▸ What you have to do
Looking at each line of the data below, tally those that contain the word "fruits" and give only the total.

============================================================

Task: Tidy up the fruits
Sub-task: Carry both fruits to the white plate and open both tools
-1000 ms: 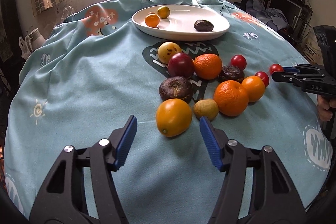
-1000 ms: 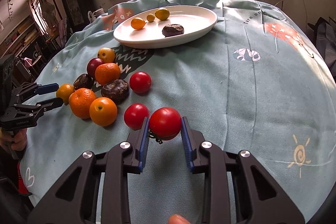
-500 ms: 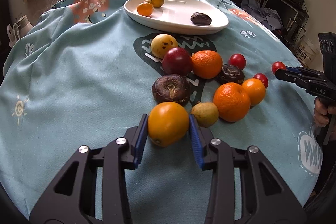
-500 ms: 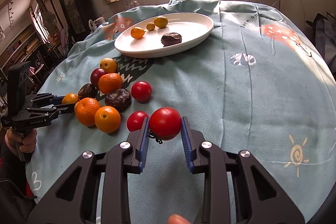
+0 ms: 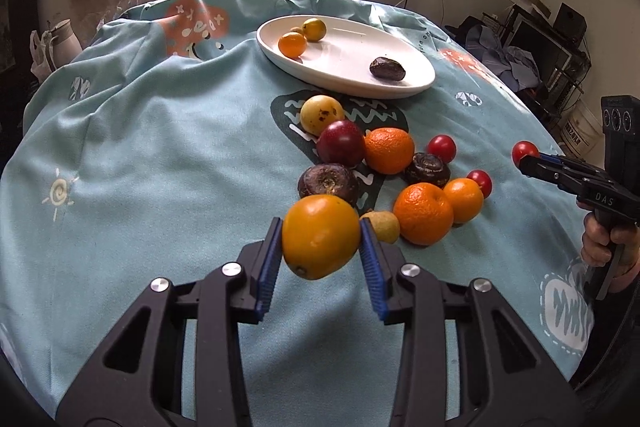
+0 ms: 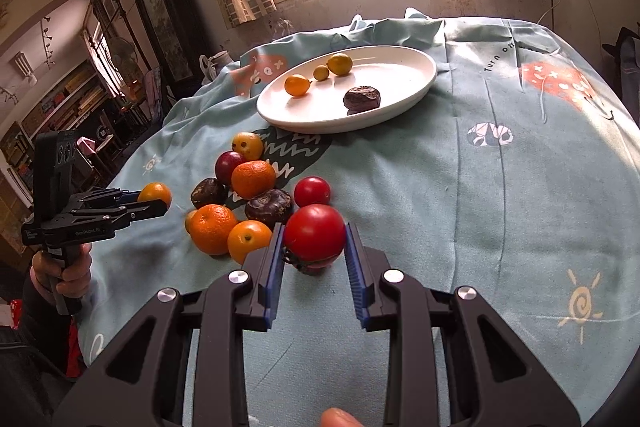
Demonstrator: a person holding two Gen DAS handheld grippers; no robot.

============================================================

▸ Response for this exercise
2